Computing SOAP featuresΒΆ

This examples shows how to compute the SOAP power spectrum descriptor for each atom in each system of a provided systems file. The path to the systems file is taken from the first command line argument.

In the end, the descriptor is transformed in a way compatible with how most classic machine learning (such as PCA or linear regression) work.

The workflow is the same for every provided descriptor. Take a look at the Reference guides for a list with all descriptors and their specific parameters.

You can obtain a testing dataset from our website.

import chemfiles

from featomic import SoapPowerSpectrum

Read systems using chemfiles.

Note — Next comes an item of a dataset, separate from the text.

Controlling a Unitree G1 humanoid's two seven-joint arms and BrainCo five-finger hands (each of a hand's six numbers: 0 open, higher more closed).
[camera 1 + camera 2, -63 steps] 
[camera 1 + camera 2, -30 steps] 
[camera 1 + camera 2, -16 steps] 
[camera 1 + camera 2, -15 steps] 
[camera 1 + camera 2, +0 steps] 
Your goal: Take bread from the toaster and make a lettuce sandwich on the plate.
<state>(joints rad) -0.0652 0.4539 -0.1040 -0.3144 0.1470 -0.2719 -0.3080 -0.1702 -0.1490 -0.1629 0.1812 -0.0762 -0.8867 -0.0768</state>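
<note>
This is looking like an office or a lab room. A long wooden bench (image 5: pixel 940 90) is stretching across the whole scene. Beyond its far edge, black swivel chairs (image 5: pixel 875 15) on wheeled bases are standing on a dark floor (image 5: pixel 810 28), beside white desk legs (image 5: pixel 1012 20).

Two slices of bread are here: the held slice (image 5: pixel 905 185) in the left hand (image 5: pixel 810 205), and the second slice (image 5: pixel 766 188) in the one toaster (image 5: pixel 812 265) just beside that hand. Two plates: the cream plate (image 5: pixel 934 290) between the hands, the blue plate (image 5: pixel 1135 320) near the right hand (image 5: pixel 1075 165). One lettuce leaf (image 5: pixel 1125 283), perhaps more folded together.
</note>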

You can obtain the dataset used in this example from our website.

with chemfiles.Trajectory("dataset.xyz") as trajectory:
    systems = [s for s in trajectory]

Featomic can also handles systems read by ASE using

systems = ase.io.read("dataset.xyz", ":").

We can now define hyper parameters for the calculation

HYPER_PARAMETERS = {
    "cutoff": {
        "radius": 5.0,
        "smoothing": {"type": "ShiftedCosine", "width": 0.5},
    },
    "density": {
        "type": "Gaussian",
        "width": 0.3,
    },
    "basis": {
        "type": "TensorProduct",
        "max_angular": 4,
        "radial": {"type": "Gto", "max_radial": 6},
    },
}

calculator = SoapPowerSpectrum(**HYPER_PARAMETERS)

And then run the actual calculation, including gradients with respect to positions

descriptor = calculator.compute(systems, gradients=["positions"])

The descriptor is a metatensor TensorMap, containing multiple blocks. We can transform it to a single block containing a dense representation, with one sample for each atom-centered environment by using keys_to_samples and keys_to_properties

print("before: ", len(descriptor.keys))

descriptor = descriptor.keys_to_samples("center_type")
descriptor = descriptor.keys_to_properties(["neighbor_1_type", "neighbor_2_type"])
print("after: ", len(descriptor.keys))
before:  40
after:  1

you can now use descriptor.block().values as the input of a machine learning algorithm

print(descriptor.block().values.shape)
(1380, 2450)